§ DIRECTIONS FOR THIS TASK: Wherever a picture appears, skip it and retype the rest of the data exactly.

BEGIN EXERCISE DATA

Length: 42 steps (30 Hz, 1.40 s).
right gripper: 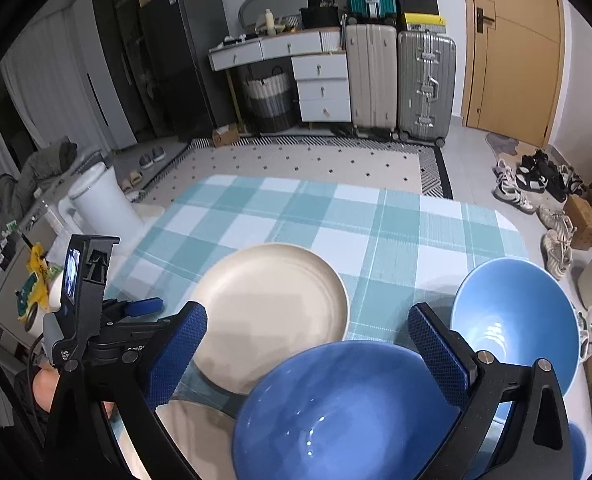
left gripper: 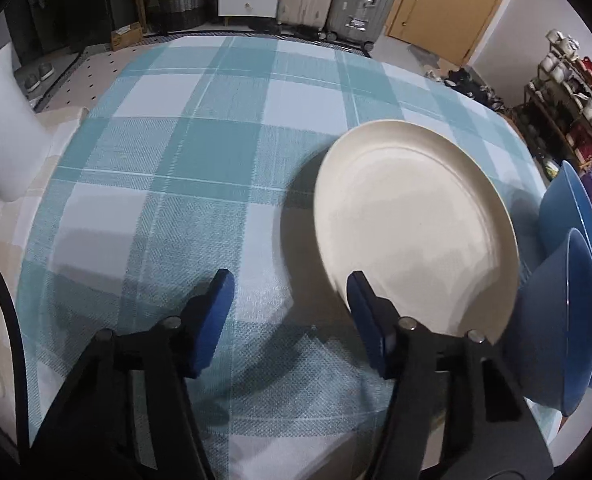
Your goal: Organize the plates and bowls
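We hold nothing yet: left gripper (left gripper: 290,296) and right gripper (right gripper: 307,330) both gape; cream plate (left gripper: 411,220) and blue bowls (right gripper: 347,412) lie unstacked.

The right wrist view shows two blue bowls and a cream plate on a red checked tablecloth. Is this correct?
Not quite: the tablecloth is teal and white checked, not red, as the right wrist view shows. The rest holds: two blue bowls, one near and one further right, and a cream plate lie on it.
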Available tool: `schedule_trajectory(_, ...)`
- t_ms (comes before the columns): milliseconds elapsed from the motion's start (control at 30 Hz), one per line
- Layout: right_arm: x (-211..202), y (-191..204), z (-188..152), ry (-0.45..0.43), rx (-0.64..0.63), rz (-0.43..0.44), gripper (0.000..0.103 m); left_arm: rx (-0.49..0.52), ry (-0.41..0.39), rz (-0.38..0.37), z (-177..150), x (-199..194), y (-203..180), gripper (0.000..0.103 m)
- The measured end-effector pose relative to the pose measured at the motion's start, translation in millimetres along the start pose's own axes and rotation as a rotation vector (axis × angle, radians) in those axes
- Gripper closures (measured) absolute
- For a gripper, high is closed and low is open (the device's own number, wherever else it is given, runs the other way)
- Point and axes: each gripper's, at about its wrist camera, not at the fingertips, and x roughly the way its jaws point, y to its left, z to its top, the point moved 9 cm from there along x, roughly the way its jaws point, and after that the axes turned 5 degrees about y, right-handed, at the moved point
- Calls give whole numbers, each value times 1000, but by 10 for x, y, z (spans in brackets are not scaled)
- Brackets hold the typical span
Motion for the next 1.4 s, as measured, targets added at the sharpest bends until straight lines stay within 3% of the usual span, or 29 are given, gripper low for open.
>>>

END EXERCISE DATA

§ SOLUTION TO THE EXERCISE:
Length: 42 steps (30 Hz, 1.40 s).
right gripper: 
left gripper: 
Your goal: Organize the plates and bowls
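We hold nothing yet: left gripper (left gripper: 290,296) and right gripper (right gripper: 307,330) both gape; cream plate (left gripper: 411,220) and blue bowls (right gripper: 347,412) lie unstacked.

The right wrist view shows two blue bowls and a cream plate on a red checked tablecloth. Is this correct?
Not quite: the tablecloth is teal and white checked, not red, as the right wrist view shows. The rest holds: two blue bowls, one near and one further right, and a cream plate lie on it.
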Available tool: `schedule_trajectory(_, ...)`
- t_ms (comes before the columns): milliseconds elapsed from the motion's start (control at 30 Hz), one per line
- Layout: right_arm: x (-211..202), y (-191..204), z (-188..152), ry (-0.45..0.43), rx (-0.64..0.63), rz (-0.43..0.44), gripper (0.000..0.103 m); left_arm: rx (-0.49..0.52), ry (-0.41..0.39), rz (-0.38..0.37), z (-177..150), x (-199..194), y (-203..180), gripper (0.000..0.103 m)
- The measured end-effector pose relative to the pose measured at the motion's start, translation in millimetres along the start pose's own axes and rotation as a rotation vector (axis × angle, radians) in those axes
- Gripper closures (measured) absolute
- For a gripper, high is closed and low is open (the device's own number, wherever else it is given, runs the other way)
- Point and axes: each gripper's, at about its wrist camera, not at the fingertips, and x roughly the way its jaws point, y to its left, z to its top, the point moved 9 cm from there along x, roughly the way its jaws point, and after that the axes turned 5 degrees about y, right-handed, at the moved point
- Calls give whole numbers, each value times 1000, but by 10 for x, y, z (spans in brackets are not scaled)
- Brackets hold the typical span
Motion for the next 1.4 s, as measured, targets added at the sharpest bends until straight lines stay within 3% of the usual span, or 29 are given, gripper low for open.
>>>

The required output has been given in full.